Wake up folks, Jenny McCarthy’s son was never autistic. He had infantile seizures. He regressed. He got treatment. He got better. End of story. She used this fake autism diagnosis for publicity just as some greedy, self absorbed hollywood celebs do. Her son was never autistic! Doesn’t anyone see that within 2 years of his “diagnosis” she was already claiming she “cured him” and then hit the talk show circuits and wrote books and did magazine interviews? Hello? Wake up folks. Amazing how this was all a big con job. If you only knew how desperate she was to hijack the autism diagnosis to further her career! she a fraud. Take a serious look at her claims. And her books NEVER tell you exactly what happened. Only vague, abstract skeches for her son’s fake journey into autism.

I’d completely but respectfully disagree. (Emphasis on respectfully. Even if you don’t agree, I think it’s important to be respectful, no need for “wake up” commentary.) Jenny doesn’t say “cure,” she says “recover.” Vast difference. My son has shown a huge recovery — he’s not ‘cured’ and I believe he’ll always be autistic, but he’s shown a great deal of recovery, much like a person recovers after an accident or other illness.
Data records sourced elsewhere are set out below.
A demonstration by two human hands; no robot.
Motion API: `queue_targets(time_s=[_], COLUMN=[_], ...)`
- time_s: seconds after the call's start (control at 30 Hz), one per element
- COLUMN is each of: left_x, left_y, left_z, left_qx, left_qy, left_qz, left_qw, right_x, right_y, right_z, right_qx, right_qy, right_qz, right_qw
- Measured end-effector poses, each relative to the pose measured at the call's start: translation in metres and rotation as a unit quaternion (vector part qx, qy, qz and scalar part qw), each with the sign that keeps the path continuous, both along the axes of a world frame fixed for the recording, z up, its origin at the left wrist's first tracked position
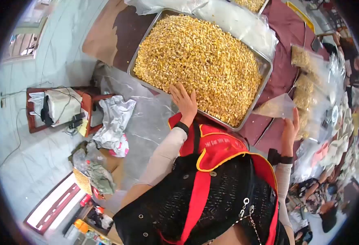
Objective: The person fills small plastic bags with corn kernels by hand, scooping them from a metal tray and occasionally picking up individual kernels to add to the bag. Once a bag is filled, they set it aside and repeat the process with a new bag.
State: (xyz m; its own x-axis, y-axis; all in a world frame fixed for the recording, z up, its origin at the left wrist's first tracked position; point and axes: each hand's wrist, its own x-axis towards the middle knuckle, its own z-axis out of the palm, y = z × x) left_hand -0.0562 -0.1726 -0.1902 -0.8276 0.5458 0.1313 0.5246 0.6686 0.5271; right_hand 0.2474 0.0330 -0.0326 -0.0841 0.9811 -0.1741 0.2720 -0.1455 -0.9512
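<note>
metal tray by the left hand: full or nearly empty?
Full. The tray is heaped with yellow kernels above its rim, with no bare bottom showing. The left hand rests on the heap at the near edge.

A small wooden side table (34, 109) stands on the pale floor (32, 163) at the left, carrying a white bundle (63, 105) and dark cables that trail over its edge. Just beside it lies a crumpled silvery bag (115, 118) with a pink patch at its lower end. Below that, a heap of grey-green cloth (95, 173) rests against a woven basket (82, 181). Near the bottom edge sit a white board with a red frame (52, 204) and small orange containers (81, 226). At the far right, filled clear packets (304, 61) lie on the maroon worktop (285, 49), beside stacked flat empty bags (343, 139).
</note>
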Motion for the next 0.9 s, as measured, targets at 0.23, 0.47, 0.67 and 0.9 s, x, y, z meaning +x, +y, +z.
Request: queue_targets(time_s=[0.23,0.47,0.67,0.9], left_x=[0.008,0.014,0.023,0.053], left_y=[0.016,0.052,0.098,0.143], left_z=[-0.007,0.006,0.023,0.042], left_qx=[-0.023,0.031,0.052,0.041], left_qy=[0.011,0.046,0.064,0.057], left_qz=[0.064,0.034,-0.043,-0.177], left_qw=[0.998,0.998,0.996,0.982], right_x=[-0.004,-0.006,-0.004,0.003], right_y=[0.011,0.016,0.008,0.005], right_z=[0.004,0.009,0.010,0.006], right_qx=[-0.055,-0.087,-0.073,-0.048], right_qy=[-0.049,-0.030,0.014,0.011], right_qz=[0.054,0.079,0.062,0.078], right_qw=[0.996,0.993,0.995,0.996])
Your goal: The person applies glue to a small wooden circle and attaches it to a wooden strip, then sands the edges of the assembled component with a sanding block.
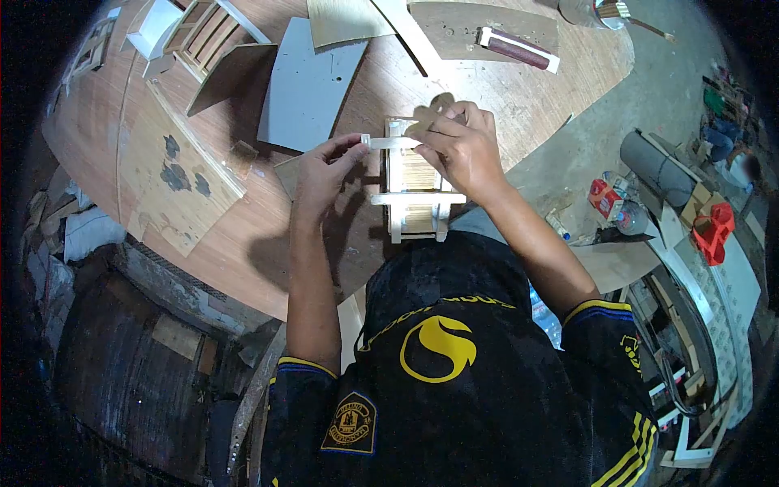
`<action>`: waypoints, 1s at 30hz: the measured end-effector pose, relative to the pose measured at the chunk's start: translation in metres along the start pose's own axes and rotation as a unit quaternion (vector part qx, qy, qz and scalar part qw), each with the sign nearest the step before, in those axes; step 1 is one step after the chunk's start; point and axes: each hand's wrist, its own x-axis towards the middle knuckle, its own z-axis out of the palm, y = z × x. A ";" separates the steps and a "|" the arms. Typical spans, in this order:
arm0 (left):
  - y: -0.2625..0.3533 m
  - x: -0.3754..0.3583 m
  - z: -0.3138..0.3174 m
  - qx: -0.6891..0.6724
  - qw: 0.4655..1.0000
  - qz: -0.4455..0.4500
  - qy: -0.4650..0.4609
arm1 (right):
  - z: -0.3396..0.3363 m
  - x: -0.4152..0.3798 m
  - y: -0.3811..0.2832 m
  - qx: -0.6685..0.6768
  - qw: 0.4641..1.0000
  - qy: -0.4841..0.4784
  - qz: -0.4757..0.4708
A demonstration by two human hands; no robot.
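Under my hands at the table's near edge lies a small wooden frame (396, 219) with pale rails and a slatted middle. One light strip (418, 198) lies across it, its ends past both rails. Farther up, a second light strip (391, 143) crosses the frame. My left hand (324, 174) pinches this strip's left end between thumb and fingertips. Over the right end, my right hand (469, 152) has its fingers bent together at the strip and the frame's right rail. Those fingers hide the strip's right end.
On the wooden table (219, 268) are a grey-white board (312, 85), a stained plywood piece (174, 174) and a dark red tool with white ends (519, 50). A slatted wooden piece (207, 36) stands at the back left. A red bag (714, 234) lies at the right.
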 end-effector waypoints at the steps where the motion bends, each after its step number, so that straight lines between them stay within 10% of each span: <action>1: 0.000 0.000 0.000 -0.001 1.000 0.002 0.001 | -0.001 0.000 -0.001 -0.007 1.000 -0.004 0.003; 30: -0.014 -0.007 -0.005 -0.025 0.999 0.015 0.034 | -0.001 -0.003 0.000 -0.006 1.000 -0.003 0.010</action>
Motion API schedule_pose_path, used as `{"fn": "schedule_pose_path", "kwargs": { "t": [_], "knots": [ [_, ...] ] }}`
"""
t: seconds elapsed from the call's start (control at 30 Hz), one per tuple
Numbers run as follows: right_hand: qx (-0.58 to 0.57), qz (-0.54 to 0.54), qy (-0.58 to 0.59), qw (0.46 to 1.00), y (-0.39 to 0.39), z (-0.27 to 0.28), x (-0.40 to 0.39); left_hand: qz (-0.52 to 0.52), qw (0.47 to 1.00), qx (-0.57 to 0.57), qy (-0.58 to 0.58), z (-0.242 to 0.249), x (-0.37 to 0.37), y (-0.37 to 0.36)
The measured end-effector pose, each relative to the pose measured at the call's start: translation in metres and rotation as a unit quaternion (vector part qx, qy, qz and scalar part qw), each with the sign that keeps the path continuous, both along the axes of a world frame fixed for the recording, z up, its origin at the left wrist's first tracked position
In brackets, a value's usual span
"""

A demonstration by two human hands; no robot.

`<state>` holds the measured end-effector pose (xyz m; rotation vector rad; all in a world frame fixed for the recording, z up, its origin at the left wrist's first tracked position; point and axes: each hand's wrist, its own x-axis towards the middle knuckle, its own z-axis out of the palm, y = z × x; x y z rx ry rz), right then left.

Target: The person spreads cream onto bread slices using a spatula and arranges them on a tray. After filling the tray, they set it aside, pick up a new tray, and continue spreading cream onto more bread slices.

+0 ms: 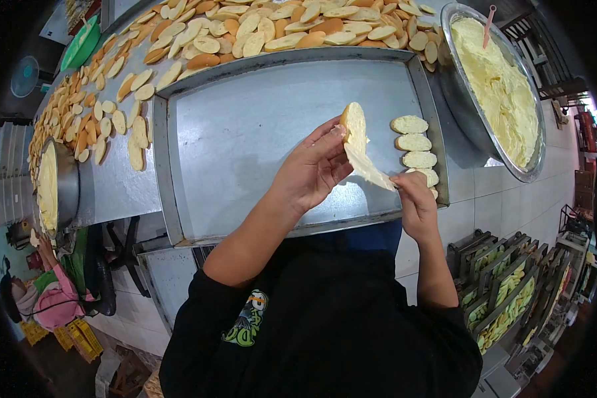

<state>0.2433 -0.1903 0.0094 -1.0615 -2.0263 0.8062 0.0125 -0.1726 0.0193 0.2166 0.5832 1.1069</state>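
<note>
My left hand (312, 164) is closed around the edge of an oval bread slice (354, 119), held above the tray with its cream-coated face turned to the right. My right hand (416, 202) grips a spreader (370, 171) by its near end. Pale cream covers its flat blade, which touches or nearly touches the lower part of the slice. Under both hands lies a large metal tray (245, 132) with raised sides. Along its right side runs a column of several cream-topped bread slices (414, 142); my right hand partly hides the lowest ones.
A big metal bowl of cream (497, 86) with a pink handle in it stands at the right. Loose bread slices (265, 30) are heaped behind the tray and to the left. Another person (60, 292) sits at far left beside a second bowl (66, 186). Filled trays (511, 285) stand lower right.
</note>
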Motion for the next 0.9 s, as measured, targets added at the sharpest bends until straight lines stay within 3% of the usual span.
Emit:
{"fn": "schedule_pose_path", "kwargs": {
  "t": [0.23, 0.33, 0.43, 0.53, 0.73, 0.9],
  "knots": [
    [-0.040, -0.071, 0.064, 0.995, -0.005, 0.000, 0.001, 0.003, 0.998, -0.038, -0.051, 0.004, -0.003, 0.001],
    [0.031, -0.020, -0.041, 0.998, 0.001, 0.007, 0.001, -0.004, 0.998, -0.037, -0.056, -0.001, -0.001, 0.003],
    [0.025, 0.028, -0.006, 0.999, -0.002, 0.007, 0.011, 0.000, 0.999, -0.046, -0.029, 0.006, 0.001, 0.005],
    [-0.061, -0.027, 0.038, 0.997, -0.005, 0.003, 0.023, -0.009, 0.998, -0.041, -0.048, -0.006, -0.006, 0.023],
    [-0.127, -0.148, 0.168, 0.966, -0.024, -0.001, 0.042, -0.108, 0.990, 0.035, 0.084, -0.020, 0.002, 0.083],
    [-0.138, -0.200, 0.204, 0.948, -0.037, -0.006, 0.065, -0.200, 0.938, 0.089, 0.269, -0.046, 0.029, 0.148]
  ]
}}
They aren’t ever the same, but they are much different. How did we do it? A lot of the same things Jenny talks about. Just because she’s not a doctor doesn’t make her information any less valid. (Doctors said thalidomide and nicotine was safe way back when.) I’ve read all her books and actually met her; sadly, in this world, a normal parent like you or I can’t stand up and get the attention or help, so we need someone who is willing. Autism awareness needs it. I’m curious, Veronica, do you have a child with autism? It’s fine to not agree — I personally don’t agree with those who say vaccines are safe, but I won’t come to your blog telling you to wake up. That just turns people off of your point, something to think about.